Skipper Trygve Roberts ist an diesem Tag auf eine Regatta vorbereitet, aber der Wettfahrtleiter hat sie abgesagt. Die Crew will dennoch den Wind um 30 Knoten für ein paar schnelle Surfs mit dem Sportboot nutzen. 16 Knoten machen sie bei Flachwasser vor der Mole.

Sonnenschuss einer Pacer 27 vor Kapstadt. Der Skipper geht über Bord und kann nur noch knapp wiedergefunden werden.
Dann werden sie mutiger und rasen in den Starkwindbereich eine Meile vom Hafen entfernt. Der Wind nimmt zu von 30 auf über 40 Knoten. Plötzlich ein Moment der Unaufmerksamkeit. Die Krängung wird zu stark, die Strömung am Ruder reißt ab, Sonnenschuss.

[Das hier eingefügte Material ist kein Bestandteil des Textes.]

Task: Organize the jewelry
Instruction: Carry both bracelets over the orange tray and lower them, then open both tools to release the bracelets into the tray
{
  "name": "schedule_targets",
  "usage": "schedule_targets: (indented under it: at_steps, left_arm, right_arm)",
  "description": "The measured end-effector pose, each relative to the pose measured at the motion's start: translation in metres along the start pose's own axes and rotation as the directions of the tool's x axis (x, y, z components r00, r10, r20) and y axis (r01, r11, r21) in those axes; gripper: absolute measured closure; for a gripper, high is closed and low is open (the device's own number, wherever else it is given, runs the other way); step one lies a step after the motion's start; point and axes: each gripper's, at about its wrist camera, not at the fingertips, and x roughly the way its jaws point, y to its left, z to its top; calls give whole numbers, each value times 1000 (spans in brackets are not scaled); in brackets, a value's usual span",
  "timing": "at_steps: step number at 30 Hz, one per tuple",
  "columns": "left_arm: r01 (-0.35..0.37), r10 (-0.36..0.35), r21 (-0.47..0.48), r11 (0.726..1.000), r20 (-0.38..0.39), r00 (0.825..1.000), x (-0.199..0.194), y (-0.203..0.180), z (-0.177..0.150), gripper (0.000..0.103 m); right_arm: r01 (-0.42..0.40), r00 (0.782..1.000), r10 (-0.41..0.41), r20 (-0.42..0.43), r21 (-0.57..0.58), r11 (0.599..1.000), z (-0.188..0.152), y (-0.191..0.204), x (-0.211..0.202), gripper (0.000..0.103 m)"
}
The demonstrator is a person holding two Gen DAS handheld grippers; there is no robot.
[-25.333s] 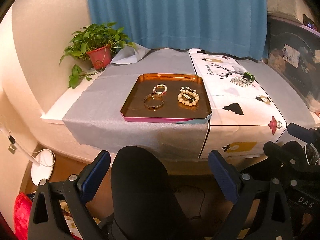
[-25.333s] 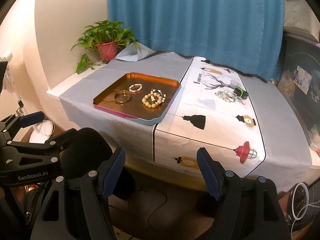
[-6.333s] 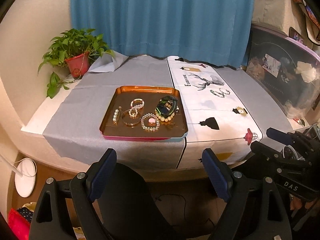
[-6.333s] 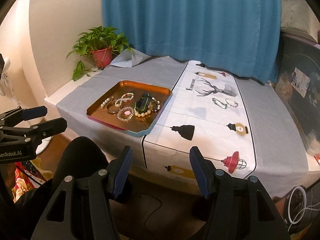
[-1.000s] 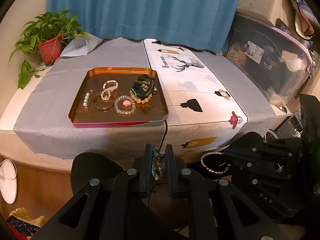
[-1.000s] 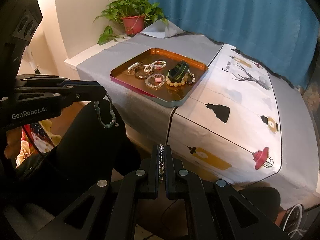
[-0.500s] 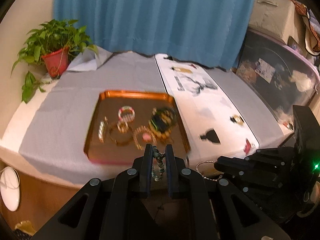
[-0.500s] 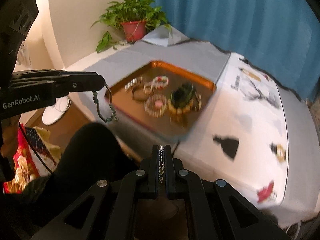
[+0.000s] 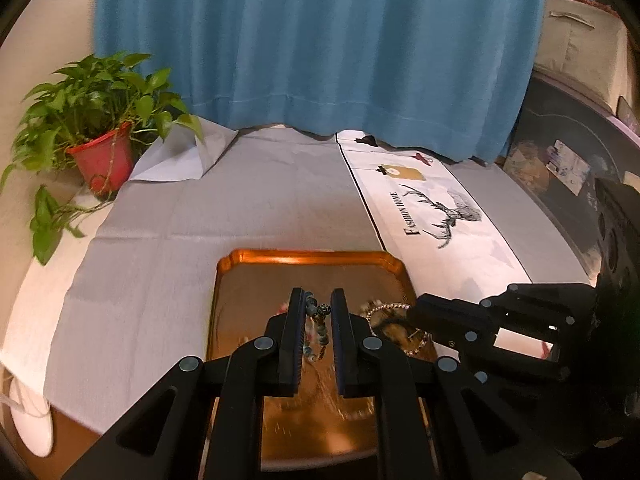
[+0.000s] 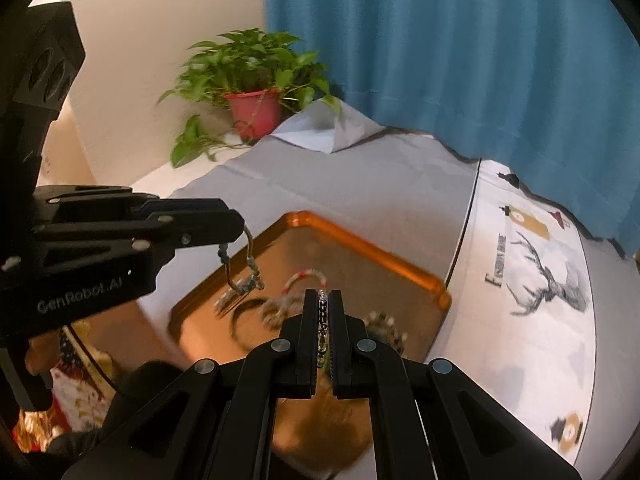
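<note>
An orange tray (image 9: 304,258) (image 10: 360,240) lies on the grey cloth and holds several bracelets, blurred here. My left gripper (image 9: 318,297) (image 10: 240,226) hangs over the tray, shut on a green-grey beaded bracelet (image 9: 320,318) (image 10: 240,280) that dangles from its tips as a loop. My right gripper (image 10: 323,296) (image 9: 416,314) is just to its right, also over the tray. It is shut on a thin dark-and-silver beaded bracelet (image 10: 323,320) (image 9: 384,309). A red-and-white bead bracelet (image 10: 304,278) lies in the tray below.
A potted plant (image 9: 100,128) (image 10: 252,92) stands at the far left corner, with a blue curtain (image 9: 312,60) behind the table. A white runner with a deer print (image 9: 448,216) (image 10: 540,280) lies right of the tray. A dark box (image 9: 568,160) is at the far right.
Both grippers have moved forward from in front of the table's near edge to above the tray, each still carrying its bracelet. The tray now fills the lower middle of both views.
</note>
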Motion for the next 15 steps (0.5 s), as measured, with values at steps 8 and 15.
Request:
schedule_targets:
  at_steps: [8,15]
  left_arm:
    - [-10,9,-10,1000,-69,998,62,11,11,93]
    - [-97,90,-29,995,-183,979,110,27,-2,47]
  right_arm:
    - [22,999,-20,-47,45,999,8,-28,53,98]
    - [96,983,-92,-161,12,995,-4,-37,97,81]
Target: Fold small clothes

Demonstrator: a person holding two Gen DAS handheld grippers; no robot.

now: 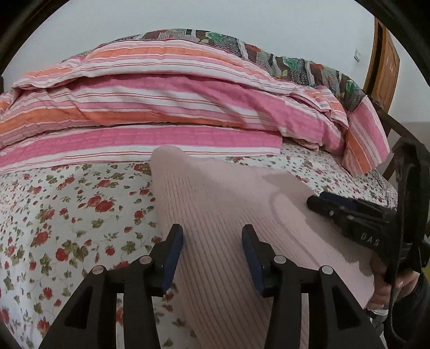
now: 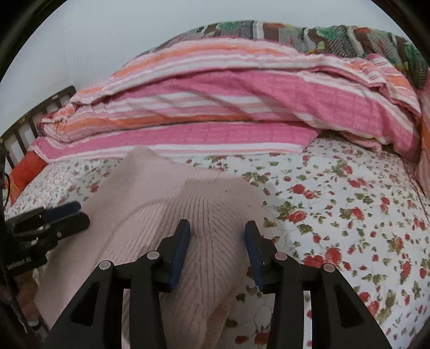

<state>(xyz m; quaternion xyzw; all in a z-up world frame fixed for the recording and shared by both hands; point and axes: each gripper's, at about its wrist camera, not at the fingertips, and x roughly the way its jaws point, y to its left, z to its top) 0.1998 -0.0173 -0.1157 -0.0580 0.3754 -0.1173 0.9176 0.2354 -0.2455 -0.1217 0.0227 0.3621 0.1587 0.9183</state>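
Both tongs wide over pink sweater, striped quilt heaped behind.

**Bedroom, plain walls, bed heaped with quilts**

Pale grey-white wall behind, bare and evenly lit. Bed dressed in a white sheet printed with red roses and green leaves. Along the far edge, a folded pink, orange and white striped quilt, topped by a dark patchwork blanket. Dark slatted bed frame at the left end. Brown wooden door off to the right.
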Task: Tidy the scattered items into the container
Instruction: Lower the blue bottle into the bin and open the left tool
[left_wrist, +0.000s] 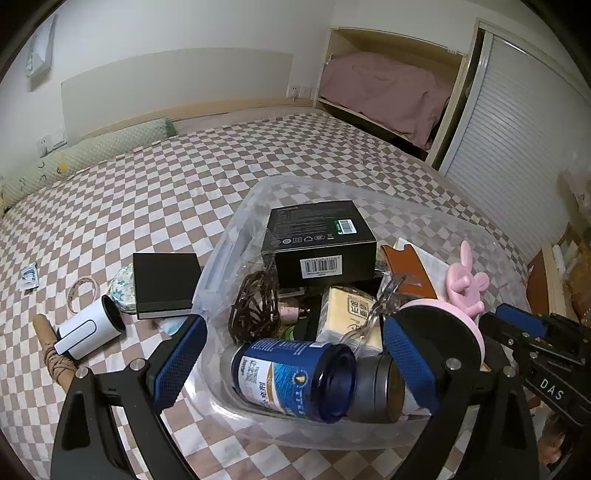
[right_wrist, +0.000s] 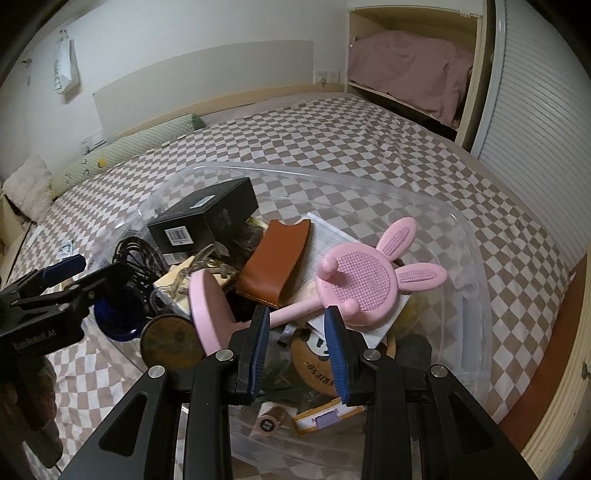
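Your right gripper (right_wrist: 295, 332) hangs over the clear container (right_wrist: 476, 236) on the checked bed (right_wrist: 369, 136), jaws narrowed but not shut, with the handle of the pink rabbit brush (right_wrist: 354, 284) running between the pads; you cannot tell from here whether they press on it. The brush already lies inside, its long axis slanting up to the right, ears away from you. Your left gripper (left_wrist: 291, 347), jaws wide and empty, straddles the container's near rim, closest to the black book (left_wrist: 164, 284) and white cylinder (left_wrist: 90, 332) lying outside it.
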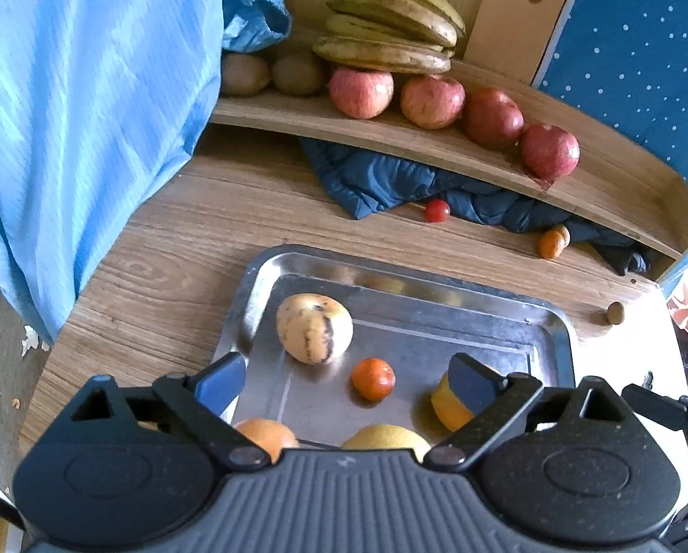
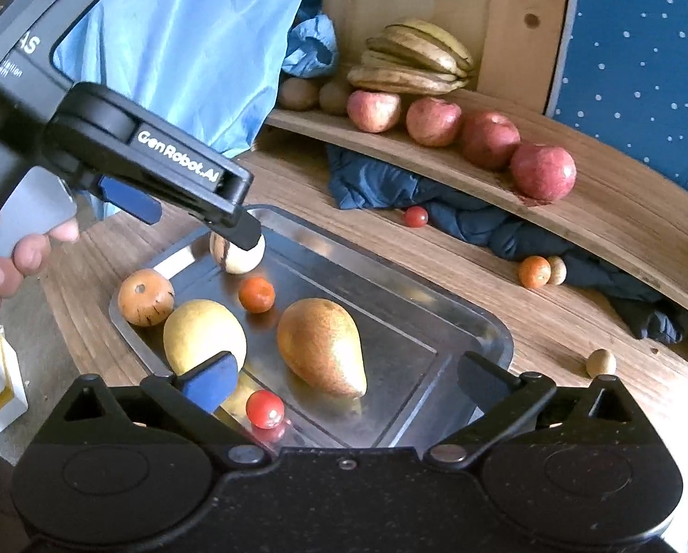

Bei der hohen Geschwindigkeit schleudert das Schiff mit großer Wucht auf die Seite, als der Großbaum im Wasser stoppt. Steuermann und Großschoter können sich im Cockpit nicht mehr halten und fallen in Lee ins Wasser. Der Steuermann hat nur den Pinnenausleger zum Festhalten. Als dieser abbricht, verliert er den Kontakt zum Boot.